--- EXERCISE OBJECTIVE ---
Filter the listing below, keeping every line that holds "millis".
━━━ INFORMATION PROVIDED ━━━
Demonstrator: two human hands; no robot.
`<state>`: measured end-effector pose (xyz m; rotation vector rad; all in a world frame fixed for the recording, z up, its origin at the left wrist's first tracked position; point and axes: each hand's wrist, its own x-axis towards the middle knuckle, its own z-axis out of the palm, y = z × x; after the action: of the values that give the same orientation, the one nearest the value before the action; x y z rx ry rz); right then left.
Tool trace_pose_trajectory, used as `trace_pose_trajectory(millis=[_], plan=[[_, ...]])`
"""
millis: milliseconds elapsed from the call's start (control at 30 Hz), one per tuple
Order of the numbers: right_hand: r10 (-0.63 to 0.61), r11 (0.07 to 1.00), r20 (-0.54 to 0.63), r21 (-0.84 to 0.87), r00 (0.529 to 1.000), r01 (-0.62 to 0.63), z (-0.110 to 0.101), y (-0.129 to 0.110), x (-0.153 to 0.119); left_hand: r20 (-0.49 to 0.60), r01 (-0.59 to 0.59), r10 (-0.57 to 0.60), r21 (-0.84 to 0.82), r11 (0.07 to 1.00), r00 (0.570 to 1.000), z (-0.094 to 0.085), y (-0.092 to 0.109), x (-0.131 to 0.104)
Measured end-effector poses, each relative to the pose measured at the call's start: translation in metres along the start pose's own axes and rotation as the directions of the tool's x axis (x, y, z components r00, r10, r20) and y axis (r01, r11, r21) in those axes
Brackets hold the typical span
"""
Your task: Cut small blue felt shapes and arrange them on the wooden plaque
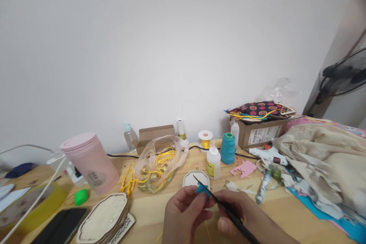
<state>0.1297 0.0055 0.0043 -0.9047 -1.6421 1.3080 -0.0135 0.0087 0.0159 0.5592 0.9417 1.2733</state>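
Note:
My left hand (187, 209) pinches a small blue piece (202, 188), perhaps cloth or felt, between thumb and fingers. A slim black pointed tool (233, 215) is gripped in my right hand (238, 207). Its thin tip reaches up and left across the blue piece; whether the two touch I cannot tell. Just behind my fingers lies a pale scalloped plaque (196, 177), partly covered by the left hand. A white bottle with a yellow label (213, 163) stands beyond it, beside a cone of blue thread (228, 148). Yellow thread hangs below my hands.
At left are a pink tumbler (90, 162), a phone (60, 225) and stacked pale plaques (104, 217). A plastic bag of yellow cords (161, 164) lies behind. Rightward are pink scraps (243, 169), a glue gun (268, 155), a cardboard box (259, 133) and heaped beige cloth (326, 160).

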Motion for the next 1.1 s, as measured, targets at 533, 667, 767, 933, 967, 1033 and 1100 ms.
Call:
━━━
--- SOLUTION TO THIS PROBLEM ---
Tool trace_pose_trajectory, used as `trace_pose_trajectory(millis=[_], plan=[[_, ...]])`
millis: milliseconds elapsed from the call's start (control at 30 Hz), one per tuple

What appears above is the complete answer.